··· Data shown

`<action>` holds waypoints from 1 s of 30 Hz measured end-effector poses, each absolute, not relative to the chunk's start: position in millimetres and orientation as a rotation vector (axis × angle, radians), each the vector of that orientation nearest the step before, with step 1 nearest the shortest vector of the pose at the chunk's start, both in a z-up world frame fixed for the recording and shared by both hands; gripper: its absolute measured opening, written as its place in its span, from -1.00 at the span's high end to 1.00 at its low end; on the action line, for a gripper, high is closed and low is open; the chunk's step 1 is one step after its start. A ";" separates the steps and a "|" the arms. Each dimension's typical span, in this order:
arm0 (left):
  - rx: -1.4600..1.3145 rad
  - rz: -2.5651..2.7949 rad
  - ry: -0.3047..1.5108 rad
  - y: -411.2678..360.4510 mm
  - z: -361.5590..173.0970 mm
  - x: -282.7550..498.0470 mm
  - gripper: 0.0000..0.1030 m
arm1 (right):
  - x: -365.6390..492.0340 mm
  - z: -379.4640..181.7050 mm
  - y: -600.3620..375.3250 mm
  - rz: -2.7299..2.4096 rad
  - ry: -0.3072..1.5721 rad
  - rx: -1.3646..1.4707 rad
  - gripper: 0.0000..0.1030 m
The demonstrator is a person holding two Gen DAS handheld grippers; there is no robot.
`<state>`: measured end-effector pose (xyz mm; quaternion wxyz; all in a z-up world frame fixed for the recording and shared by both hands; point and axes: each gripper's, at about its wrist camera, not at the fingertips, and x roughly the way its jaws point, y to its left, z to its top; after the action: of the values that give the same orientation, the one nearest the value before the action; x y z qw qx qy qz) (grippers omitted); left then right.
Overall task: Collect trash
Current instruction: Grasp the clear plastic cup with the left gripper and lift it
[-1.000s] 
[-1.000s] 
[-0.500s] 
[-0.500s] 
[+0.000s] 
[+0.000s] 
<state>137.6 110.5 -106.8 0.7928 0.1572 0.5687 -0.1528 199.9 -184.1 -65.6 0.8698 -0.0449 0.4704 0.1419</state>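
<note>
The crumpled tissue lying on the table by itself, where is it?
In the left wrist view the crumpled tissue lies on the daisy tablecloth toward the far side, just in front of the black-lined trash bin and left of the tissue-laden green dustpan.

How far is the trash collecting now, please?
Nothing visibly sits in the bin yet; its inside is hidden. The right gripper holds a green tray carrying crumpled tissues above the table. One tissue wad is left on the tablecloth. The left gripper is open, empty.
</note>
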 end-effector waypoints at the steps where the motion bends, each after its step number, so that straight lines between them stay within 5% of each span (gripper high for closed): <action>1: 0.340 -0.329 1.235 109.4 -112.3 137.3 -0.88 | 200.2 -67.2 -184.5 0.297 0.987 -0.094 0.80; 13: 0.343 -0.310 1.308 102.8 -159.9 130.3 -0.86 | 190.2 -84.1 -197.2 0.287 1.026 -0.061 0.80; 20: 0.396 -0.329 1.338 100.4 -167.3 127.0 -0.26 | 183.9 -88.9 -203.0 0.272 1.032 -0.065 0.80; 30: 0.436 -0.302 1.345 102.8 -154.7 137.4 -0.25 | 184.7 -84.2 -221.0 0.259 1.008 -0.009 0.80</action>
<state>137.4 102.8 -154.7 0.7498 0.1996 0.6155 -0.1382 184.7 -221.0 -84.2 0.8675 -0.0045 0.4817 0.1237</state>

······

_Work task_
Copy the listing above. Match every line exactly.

_Answer below_
`<action>` holds waypoints from 1 s of 30 Hz measured end-effector poses, each absolute, not relative to the chunk's start: position in millimetres and orientation as a rotation vector (axis × angle, radians), each the vector of that orientation nearest the step before, with step 1 nearest the shortest vector of the pose at the chunk's start, both in a z-up world frame fixed for the recording and shared by both hands; gripper: its absolute measured opening, written as its place in its span, from -1.00 at the span's high end to 1.00 at its low end; on the action line, for a gripper, high is closed and low is open; the chunk's step 1 is one step after its start. A ";" separates the steps and a "|" the arms. Each dimension's typical span, in this order:
arm0 (left):
  - rx: -1.4600..1.3145 rad
  - rz: -2.5651..2.7949 rad
  - ry: -0.3047..1.5108 rad
  - y: -411.2678..360.4510 mm
  - z: -361.5590..173.0970 mm
  - x: -282.7550..498.0470 mm
  - gripper: 0.0000..0.1030 m
arm1 (right):
  - x: -365.6390..492.0340 mm
  - z: -379.4640..181.7050 mm
  - y: -600.3620..375.3250 mm
  - rz: -2.7299..2.4096 rad
  - ry: -0.3072..1.5721 rad
  - rx: -1.3646..1.4707 rad
  - gripper: 0.0000..0.1030 m
The demonstrator is a person holding two Gen DAS handheld grippers; there is no robot.
`<state>`: measured end-effector pose (xyz mm; quaternion wxyz; all in a z-up world frame fixed for the recording and shared by both hands; point and axes: each gripper's, at about its wrist camera, not at the fingertips, and x roughly the way its jaws point, y to its left, z to its top; after the action: of the values that give the same orientation, the one nearest the value before the action; x y z qw qx qy qz) (grippers omitted); left then right.
Overall task: Collect trash
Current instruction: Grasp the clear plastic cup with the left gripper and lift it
[-1.000s] 
[-1.000s] 
[-0.500s] 
[-0.500s] 
[+0.000s] 
[+0.000s] 
<state>137.6 110.5 -106.8 0.7928 0.1572 0.5687 -0.1528 199.9 -184.1 -65.6 0.8698 -0.0449 0.4704 0.1419</state>
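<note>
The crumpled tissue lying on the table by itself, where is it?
In the left wrist view the crumpled tissue lies on the daisy tablecloth toward the far side, just in front of the black-lined trash bin and left of the tissue-laden green dustpan.

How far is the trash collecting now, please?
Nothing visibly sits in the bin yet; its inside is hidden. The right gripper holds a green tray carrying crumpled tissues above the table. One tissue wad is left on the tablecloth. The left gripper is open, empty.
</note>
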 end-effector waypoints at the steps where the motion bends, each after its step number, so that straight lines between them stay within 5% of each span (gripper high for closed): <action>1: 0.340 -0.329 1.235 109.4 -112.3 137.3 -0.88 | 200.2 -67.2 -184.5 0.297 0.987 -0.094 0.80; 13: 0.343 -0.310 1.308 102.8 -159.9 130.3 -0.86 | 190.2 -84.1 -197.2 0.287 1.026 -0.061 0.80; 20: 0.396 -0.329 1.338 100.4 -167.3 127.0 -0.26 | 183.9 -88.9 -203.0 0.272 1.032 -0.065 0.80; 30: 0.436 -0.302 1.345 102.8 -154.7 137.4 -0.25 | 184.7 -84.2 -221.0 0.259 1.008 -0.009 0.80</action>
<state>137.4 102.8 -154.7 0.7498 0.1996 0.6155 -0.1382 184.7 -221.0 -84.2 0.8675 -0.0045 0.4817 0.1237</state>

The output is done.